• Directions
Go through the lines of the material and count the ones with the word "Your". Give that count alone.

• Data to process
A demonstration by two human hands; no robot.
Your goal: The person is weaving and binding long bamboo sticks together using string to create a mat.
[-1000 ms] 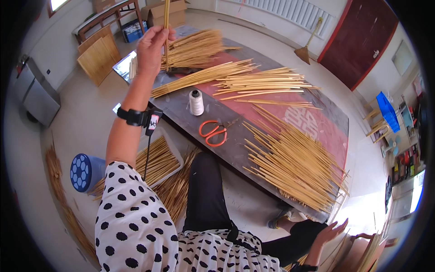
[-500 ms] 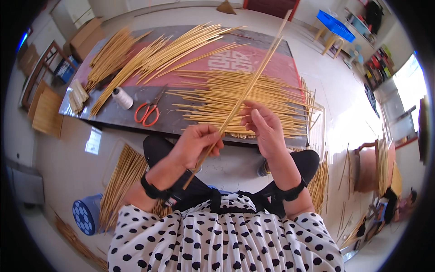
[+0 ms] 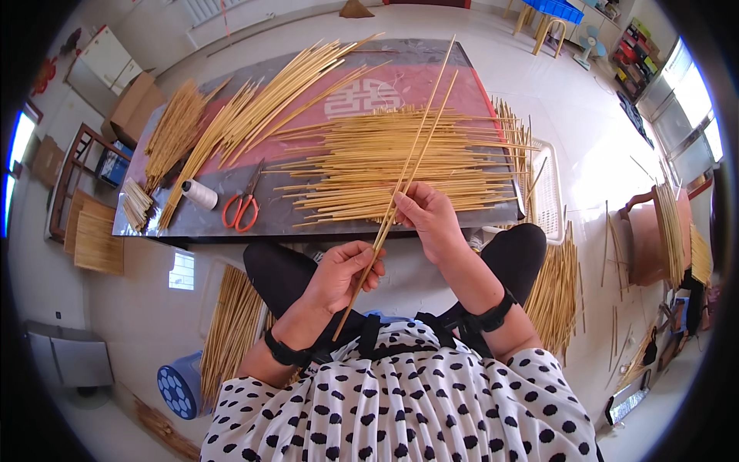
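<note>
My left hand (image 3: 344, 271) is closed around the lower part of a couple of thin tan stalks (image 3: 386, 225), whose short end slants down toward my lap. Farther up, my right hand (image 3: 429, 219) pinches the same stalks between thumb and fingers. Above it their upper ends spread apart into two tips over the table. Just beyond my hands, a broad pile of similar stalks (image 3: 400, 150) lies crosswise on the table. Red-handled scissors (image 3: 240, 212) and a spool of white thread (image 3: 199, 194) rest left of that pile, near the table's front edge.
Looser stalk bundles (image 3: 281, 92) cover the table's (image 3: 269, 196) left half. A white plastic basket (image 3: 548, 192) stands off its right edge. More stalks stand beside my legs on both sides, near a blue stool (image 3: 178, 389) at left. A chair (image 3: 650, 239) is at far right.
My right hand has come in from beside the stalks and now pinches them above my left hand. The stalk tips have fanned slightly apart. The whole view has shifted a little.
</note>
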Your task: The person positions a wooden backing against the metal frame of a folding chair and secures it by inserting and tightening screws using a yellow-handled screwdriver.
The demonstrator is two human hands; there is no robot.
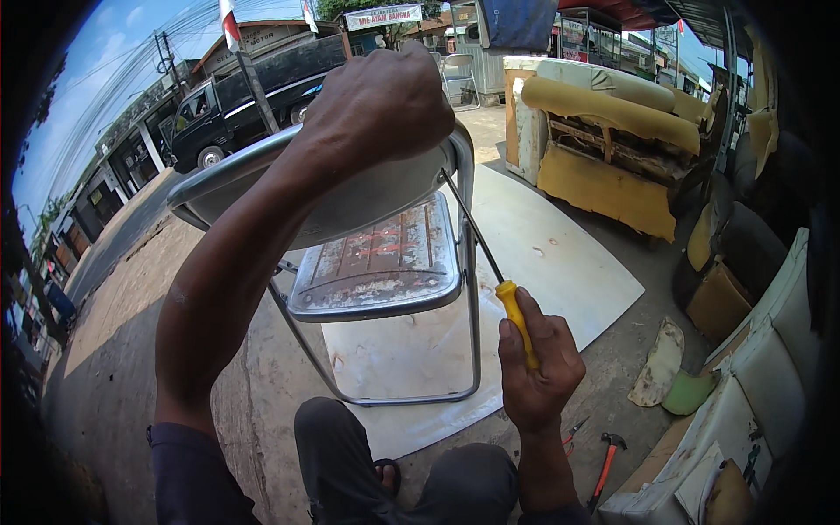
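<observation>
A metal folding chair [468,350] stands upright in front of me, its seat [367,267] rusty and scuffed. My left hand [376,96] is closed on the top of its grey backrest [350,214], the grip partly hidden behind my knuckles. My right hand [547,367] holds a yellow-handled screwdriver [508,299], its long shaft reaching up to the right side of the backrest, beside the tube frame. The chair rests on a large pale sheet [560,289].
A hammer [604,468] and pliers [573,435] lie by my right knee. Torn sofa parts [604,131] and cushions [752,385] are piled to the right, with foam scraps [656,363]. A dark pickup truck [236,105] is on the street behind.
</observation>
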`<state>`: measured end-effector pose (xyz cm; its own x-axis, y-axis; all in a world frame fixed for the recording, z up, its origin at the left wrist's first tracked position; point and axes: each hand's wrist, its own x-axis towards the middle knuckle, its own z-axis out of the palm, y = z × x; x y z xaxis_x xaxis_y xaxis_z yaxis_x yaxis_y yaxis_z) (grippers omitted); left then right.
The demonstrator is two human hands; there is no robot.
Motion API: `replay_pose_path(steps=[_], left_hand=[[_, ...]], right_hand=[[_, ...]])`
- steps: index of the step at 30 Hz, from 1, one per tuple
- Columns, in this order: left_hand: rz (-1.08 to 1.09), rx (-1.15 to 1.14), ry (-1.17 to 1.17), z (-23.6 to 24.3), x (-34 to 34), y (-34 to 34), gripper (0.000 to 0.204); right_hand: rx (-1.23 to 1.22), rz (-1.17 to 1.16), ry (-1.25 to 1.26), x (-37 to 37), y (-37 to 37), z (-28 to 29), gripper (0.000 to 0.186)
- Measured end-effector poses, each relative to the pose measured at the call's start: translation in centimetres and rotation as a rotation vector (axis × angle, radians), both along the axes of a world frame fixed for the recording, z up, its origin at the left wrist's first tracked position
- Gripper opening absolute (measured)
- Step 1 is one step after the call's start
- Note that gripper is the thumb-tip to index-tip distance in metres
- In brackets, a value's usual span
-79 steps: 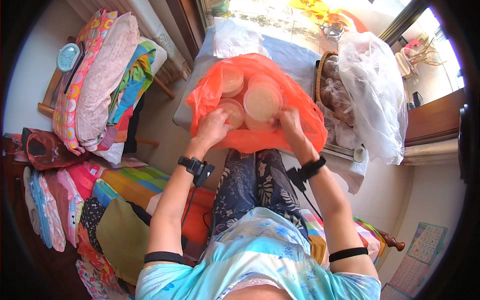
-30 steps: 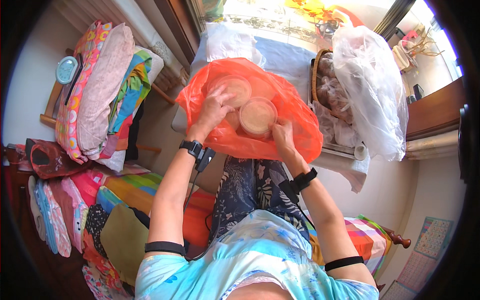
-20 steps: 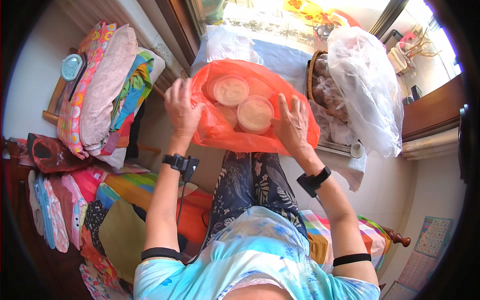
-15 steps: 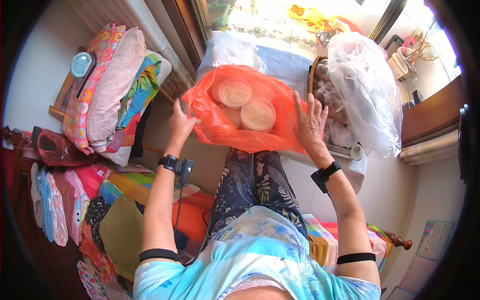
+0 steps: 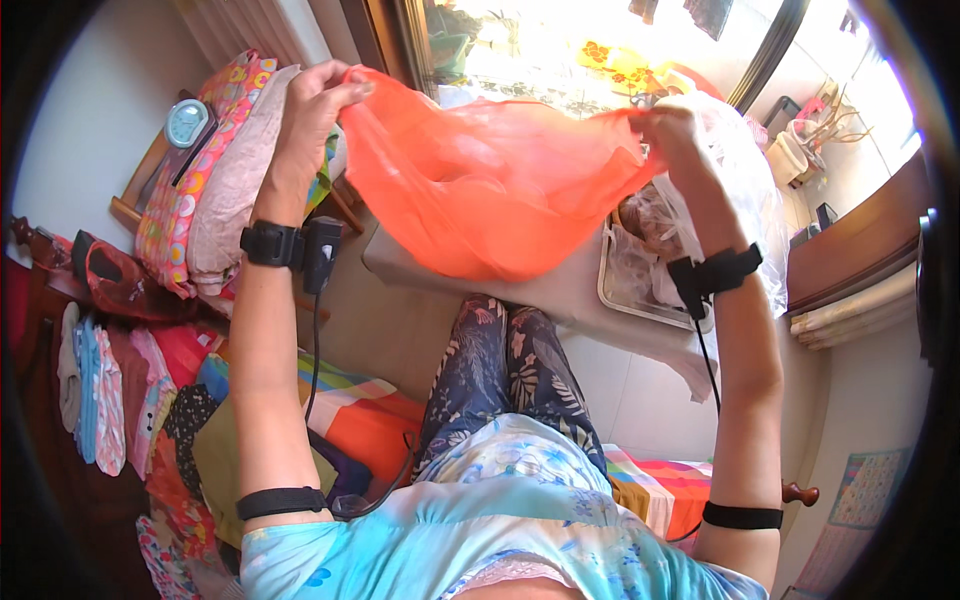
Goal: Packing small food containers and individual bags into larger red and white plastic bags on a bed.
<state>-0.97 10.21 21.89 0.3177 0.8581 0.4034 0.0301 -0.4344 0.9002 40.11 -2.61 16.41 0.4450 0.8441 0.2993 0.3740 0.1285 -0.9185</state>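
My left hand (image 5: 315,105) is closed on the upper left rim of the red plastic bag (image 5: 500,200), raised high over the near part of the cloth-covered table (image 5: 410,260). My right hand (image 5: 675,135) grips the bag's upper right rim, also lifted. The bag is stretched wide between them, its front hanging down. Round shapes of containers show faintly through the red plastic; their lids are hidden. Right of the bag stands a metal tray (image 5: 620,290) with a basket of bagged items (image 5: 645,225), partly behind my right arm, and a large white plastic bag (image 5: 750,190) beside it.
Piled bedding (image 5: 200,200) with a clock (image 5: 187,123) is on a chair at left. Folded clothes (image 5: 95,390) and a checked bedspread (image 5: 350,395) lie behind and left of me. A bright doorway is ahead; a wooden sill (image 5: 840,240) and window are at right.
Both my hands went from open, beside the bag, to gripping its rim and lifting it up and apart. The bag's sides rose, hiding the container lids.
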Motion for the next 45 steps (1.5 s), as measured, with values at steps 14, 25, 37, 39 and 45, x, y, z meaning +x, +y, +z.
replay_pose_path(steps=[14,25,37,39,45], left_hand=[[0.027,0.139,0.343,-6.7,-6.6,-5.5,0.119],[-0.304,-0.180,0.141,-18.4,2.4,-3.9,0.104],[-0.236,-0.337,-0.147,-17.8,4.8,-0.6,0.050],[-0.263,-0.387,-0.258,-17.6,4.4,-1.3,0.055],[-0.373,-0.502,-0.286,-17.9,3.6,-2.5,0.070]], right_hand=[[0.139,0.231,-0.138,-3.6,-6.7,-4.2,0.112],[-0.076,0.135,-0.029,-7.6,-0.8,-14.4,0.082],[-0.031,0.290,0.445,-10.5,2.9,-11.9,0.023],[-0.015,0.291,0.593,-9.7,2.4,-12.3,0.024],[0.006,0.286,0.928,-10.3,1.4,-13.2,0.036]])
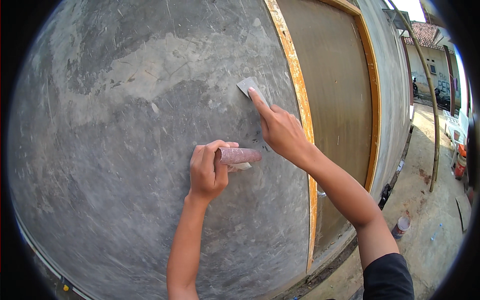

• Response
2